What explains the difference between that finding and the charts above? It's partly that it relies on different BLS pay data, from the household survey rather than the establishment survey. It's partly because Mishel adjusts his numbers for education, experience, gender, geography and race to allow for a comparison of "comparable workers." And it's partly about the benefits:
Though the manufacturing wage premium has declined, the benefits portion of that premium has not fallen. Manufacturing workers have an advantage in benefits, primarily in insurance and retirement benefits, and this advantage grew between 1986 and 2017.
Health insurance and retirement benefits are valuable things, so yes, Mishel's right: Manufacturing work is still compensated markedly better than other private-sector work. Another thing I noticed while looking through the BLS pay data is that the weekly pay numbers for manufacturing look a lot better than the hourly ones:
I'm again using the BLS's inflation-adjusted numbers, which are reported in early-1980s dollars, to make it easier to see trends over time. Current-dollar average weekly earnings in February were $946.90 in durable goods manufacturing, $828.48 in nondurable goods, $900.55 in all manufacturing and $757.12 in the private sector overall. The fact that manufacturing workers make less per hour than non-manufacturing workers but more per week must mean that they work more hours per week. That they do, and the gap has been growing:
Part of this has to do with the entry of women into the workforce, which has mostly happened outside the manufacturing sector. In 1964, about 25% of manufacturing workers were women; now it's just under 28%. Among non-manufacturing workers, meanwhile, women's share has grown to 52% from 34%. Women are much more likely to work part time than men, and in a lot of cases, that's out of choice.

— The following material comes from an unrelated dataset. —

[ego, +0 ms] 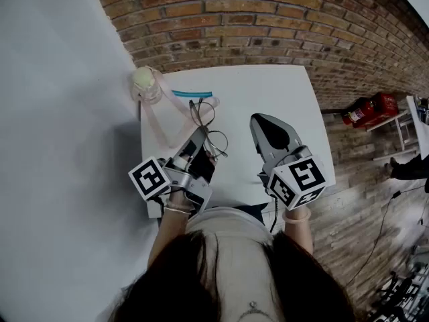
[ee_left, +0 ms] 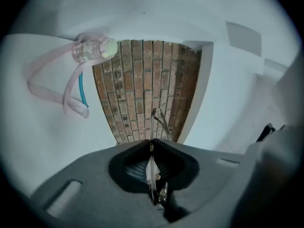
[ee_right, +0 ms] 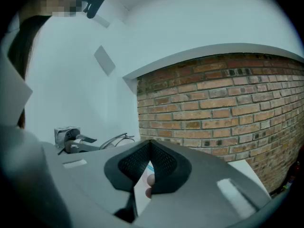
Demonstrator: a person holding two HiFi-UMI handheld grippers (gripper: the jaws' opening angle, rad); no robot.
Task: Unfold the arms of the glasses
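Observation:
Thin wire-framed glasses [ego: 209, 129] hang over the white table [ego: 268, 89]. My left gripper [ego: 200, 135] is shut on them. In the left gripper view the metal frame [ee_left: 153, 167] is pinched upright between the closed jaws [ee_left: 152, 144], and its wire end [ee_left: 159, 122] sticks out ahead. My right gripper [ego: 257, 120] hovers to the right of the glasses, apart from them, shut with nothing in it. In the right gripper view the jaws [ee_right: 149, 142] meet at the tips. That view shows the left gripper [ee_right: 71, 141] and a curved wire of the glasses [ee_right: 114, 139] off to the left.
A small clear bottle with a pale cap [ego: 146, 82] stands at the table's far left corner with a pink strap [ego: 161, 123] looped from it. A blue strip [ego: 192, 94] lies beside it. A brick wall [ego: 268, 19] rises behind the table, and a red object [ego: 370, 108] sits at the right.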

Still, it also seems fair to say that jobs in manufacturing tend to be real jobs, with a full work week and benefits, while much of the work created outside the sector over the past few decades is of a more tenuous nature. It's hard to say how much of this is intrinsic to manufacturing work and how much is historical happenstance. Mishel's report includes a section, for example, on the growing use by manufacturers of temporary-help firms and other staffing-services firms that pay less and offer fewer benefits than manufacturing firms do. But for now, at least, manufacturing jobs remain better than the alternatives.